* What needs to be done
When you copy the material below, keep every line exact and omit the pictures.
[Start of section]
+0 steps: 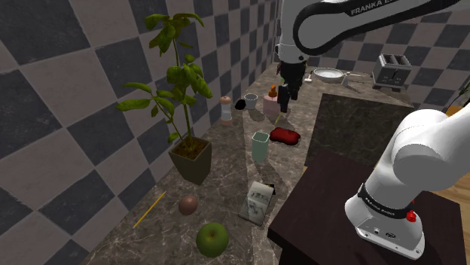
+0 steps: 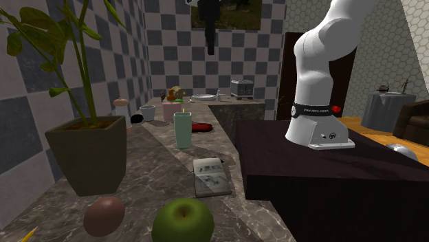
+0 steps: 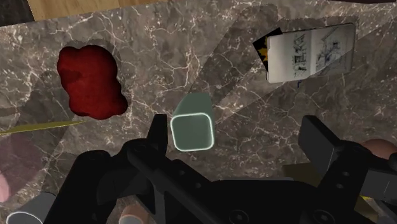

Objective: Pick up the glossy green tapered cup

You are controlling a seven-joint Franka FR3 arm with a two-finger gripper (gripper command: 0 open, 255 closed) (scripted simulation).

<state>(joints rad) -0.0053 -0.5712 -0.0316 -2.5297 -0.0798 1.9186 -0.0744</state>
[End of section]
* Response to the exercise
+0 steps: 
+0 steps: 
+0 steps: 

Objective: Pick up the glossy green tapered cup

You are controlling a seven-joint Franka FR3 arm with a two-finger gripper (gripper command: 0 open, 255 closed) (scripted simulation).

<state>(joints rad) -0.0053 -0.5712 -0.0316 -2.5297 -0.0798 1.9186 -0.0744</state>

With that, the exercise is complete.